Whatever you decide to do, PLEASE at least decide to use version control and follow as much of a company/team/group standard as possible.  At least if your company/team/group all does the same thing, it will be easier for you all to keep each other honest and work in a way that is best for you.  It also allows for you to easily teach someone else who may join you about how to do things your way and be productive.

Hopefully the tips I’ve provided make sense and work for you.

Please feel free to comment, as I know even such a seemingly simple topic as this can have so many different camps of usage.  I’d like to keep this list up to date and publish a Best Practices document at some point.

Happy coding!

Entry Filed under: Agile and Development

5 Comments Add your own

  • 1. Brian Gray  |  February 16th, 2009 at 9:29 am

    Great tips, Krister. I especially like what you said about how important usage is. Version control is only as good as how well its used!
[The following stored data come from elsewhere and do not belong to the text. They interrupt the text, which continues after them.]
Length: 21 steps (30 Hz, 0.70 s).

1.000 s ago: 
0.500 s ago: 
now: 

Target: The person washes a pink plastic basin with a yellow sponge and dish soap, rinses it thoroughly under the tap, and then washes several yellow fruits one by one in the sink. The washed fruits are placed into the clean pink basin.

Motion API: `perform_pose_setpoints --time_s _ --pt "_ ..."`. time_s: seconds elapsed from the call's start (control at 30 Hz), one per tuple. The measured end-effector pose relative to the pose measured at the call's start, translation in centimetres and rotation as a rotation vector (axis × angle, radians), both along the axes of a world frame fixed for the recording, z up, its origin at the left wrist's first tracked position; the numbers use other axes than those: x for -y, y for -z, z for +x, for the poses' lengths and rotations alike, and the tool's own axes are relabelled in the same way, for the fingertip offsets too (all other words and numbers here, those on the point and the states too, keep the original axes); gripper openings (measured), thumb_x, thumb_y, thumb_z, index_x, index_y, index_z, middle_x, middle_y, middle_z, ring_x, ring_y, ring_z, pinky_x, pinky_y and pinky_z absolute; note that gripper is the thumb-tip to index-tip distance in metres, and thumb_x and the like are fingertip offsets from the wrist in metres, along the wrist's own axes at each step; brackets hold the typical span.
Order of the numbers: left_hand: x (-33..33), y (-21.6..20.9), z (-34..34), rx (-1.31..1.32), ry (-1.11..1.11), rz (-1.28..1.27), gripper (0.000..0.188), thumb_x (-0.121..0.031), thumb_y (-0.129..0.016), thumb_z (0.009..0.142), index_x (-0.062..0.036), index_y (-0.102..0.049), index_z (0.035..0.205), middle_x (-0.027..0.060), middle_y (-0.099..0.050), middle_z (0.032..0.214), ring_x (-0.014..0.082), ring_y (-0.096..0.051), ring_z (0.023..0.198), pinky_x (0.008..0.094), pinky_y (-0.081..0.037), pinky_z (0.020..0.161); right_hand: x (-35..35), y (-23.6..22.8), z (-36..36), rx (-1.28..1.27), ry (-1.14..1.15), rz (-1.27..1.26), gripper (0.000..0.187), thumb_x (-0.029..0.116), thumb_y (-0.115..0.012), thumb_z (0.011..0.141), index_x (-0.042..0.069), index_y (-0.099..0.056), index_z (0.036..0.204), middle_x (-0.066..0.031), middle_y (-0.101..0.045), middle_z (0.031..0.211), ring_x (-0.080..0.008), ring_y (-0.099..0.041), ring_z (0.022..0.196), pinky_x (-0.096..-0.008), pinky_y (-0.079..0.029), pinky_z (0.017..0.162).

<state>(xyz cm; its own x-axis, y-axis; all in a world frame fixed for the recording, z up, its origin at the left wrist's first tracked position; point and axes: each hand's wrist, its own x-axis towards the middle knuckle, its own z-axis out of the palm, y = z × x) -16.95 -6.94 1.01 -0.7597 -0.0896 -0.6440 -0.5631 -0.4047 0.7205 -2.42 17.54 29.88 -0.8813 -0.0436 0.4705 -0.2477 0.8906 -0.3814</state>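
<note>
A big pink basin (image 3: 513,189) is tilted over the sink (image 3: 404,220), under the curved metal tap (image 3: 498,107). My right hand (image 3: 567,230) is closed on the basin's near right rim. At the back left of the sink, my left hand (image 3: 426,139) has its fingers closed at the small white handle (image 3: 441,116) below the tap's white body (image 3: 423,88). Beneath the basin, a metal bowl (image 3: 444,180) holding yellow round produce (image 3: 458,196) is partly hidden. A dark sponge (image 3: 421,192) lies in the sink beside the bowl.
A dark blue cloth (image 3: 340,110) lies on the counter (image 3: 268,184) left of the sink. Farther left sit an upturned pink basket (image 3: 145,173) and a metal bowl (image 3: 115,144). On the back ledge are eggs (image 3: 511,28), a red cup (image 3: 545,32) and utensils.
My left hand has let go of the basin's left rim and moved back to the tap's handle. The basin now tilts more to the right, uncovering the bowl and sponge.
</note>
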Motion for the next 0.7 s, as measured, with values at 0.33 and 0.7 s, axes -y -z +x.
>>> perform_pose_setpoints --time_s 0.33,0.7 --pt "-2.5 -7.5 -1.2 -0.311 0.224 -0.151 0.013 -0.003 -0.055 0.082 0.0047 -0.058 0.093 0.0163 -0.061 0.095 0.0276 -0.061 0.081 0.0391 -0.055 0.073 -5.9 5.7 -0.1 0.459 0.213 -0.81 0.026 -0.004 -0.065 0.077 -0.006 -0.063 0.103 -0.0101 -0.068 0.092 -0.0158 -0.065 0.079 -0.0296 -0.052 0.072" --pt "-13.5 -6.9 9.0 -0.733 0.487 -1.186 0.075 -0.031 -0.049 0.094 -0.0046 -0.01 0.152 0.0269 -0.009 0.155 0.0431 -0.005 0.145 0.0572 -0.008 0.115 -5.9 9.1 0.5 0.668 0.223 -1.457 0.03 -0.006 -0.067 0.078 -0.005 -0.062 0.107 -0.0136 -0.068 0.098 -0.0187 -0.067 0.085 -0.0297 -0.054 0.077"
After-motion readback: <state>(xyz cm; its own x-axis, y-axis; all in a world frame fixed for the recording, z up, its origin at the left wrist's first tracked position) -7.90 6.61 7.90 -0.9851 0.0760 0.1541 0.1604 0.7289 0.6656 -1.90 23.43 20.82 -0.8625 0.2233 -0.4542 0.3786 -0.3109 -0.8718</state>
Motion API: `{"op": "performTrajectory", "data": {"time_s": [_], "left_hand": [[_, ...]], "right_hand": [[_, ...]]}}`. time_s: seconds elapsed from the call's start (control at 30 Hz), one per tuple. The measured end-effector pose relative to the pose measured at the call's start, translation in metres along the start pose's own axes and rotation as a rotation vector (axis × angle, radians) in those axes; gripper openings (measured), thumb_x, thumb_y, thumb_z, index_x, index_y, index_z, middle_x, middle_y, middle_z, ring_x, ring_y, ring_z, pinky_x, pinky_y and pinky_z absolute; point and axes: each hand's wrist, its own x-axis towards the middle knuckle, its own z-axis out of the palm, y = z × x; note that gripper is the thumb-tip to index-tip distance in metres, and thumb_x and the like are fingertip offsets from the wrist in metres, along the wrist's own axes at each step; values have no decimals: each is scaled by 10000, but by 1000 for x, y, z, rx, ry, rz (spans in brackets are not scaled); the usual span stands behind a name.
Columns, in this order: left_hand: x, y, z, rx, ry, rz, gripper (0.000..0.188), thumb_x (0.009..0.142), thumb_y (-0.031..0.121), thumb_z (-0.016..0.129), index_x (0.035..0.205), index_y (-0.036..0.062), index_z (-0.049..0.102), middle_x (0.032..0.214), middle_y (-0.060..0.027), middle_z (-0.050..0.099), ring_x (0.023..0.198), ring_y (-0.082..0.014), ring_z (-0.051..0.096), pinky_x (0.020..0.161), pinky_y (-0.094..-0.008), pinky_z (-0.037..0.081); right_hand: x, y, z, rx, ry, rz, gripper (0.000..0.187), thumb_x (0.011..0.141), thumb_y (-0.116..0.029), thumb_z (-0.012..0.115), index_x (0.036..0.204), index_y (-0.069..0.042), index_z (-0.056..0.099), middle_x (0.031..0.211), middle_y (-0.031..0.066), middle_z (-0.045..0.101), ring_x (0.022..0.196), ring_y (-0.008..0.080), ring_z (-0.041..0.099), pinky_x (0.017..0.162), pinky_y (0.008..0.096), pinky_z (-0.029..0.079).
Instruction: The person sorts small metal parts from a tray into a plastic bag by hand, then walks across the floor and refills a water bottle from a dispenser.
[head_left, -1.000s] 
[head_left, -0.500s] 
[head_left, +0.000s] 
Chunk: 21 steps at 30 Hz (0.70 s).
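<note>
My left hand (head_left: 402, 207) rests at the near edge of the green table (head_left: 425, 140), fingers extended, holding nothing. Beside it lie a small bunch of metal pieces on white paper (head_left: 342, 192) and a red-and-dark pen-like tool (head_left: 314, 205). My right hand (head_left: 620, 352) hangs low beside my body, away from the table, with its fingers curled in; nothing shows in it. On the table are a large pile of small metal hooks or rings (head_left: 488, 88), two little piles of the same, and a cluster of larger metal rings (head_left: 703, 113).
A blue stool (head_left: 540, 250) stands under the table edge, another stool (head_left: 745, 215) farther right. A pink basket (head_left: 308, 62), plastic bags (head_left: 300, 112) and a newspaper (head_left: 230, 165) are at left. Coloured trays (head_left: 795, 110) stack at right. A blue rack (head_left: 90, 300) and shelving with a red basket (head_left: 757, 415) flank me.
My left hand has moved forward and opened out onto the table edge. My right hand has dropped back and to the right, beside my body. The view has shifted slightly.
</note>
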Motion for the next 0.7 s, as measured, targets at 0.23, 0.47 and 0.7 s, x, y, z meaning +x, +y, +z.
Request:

    Another really interesting point you brought up is not storing anything you don’t control the source of. I like this a lot. One point I might disagree with you on, though, is on images. Maybe I misunderstand the context you are talking about, but take for example a web application where you have a bunch of images. Say you don’t control the actual design of those images, but every once in a while, a designer or a business person says “let’s change the graphic on page X.” I prefer that changed image to be in version control with the change in source that points to the new image.

  • 2. krister.schwertfuehrer  |  February 17th, 2009 at 10:27 am

    Thanks, Brian. I appreciate your feedback.

    I can understand your concern about maintaining versions of a web site, including the images on it. I have struggled with it, also. However, I have come to the conclusion that storing images in version control ends up being messy.

    It is similar to the issue I have with external dependencies — having them in version control results in multiple copies of the same image or similarly named images all over the place. Then it is a manual process to view/compare images and see what images are where.

    If a team/group can all agree on how to name images and can keep them straight, it may not be an issue. You will still have copies of images throughout your version control system, but disk space is cheap, so that’s not a big deal.

    On the other hand, if a team/group can not agree on naming images (at the very least), I would propose another mechanism for storing images. Why not put them in their own repository that is meant for images? There are some good open source image repositories that allow you to tag and compare images appropriately. Also, if you use Adobe CS, you have access to Adobe Version Cue, which allows you to store, track and compare versions of images.

    Then, your build script would reference the appropriate image from its repository location…

    These are just my thoughts. I know there are other ways to accomplish this, but I hope you see what I mean.

  • 3. Brian Gray  |  February 18th, 2009 at 4:42 pm

    Ah I see. You are advocating that teams should still keep a revision history of images, just not in source control. Is that correct?

    A lot of this seems like it might depend on the system being developed (how many images? how often do they change?). But it does seem like that’s generally a good idea.

  • 4. krister.schwertfuehrer  |  February 19th, 2009 at 9:37 am

    That’s correct, Brian. Like you said, it depends on the system being developed and the team/group involved.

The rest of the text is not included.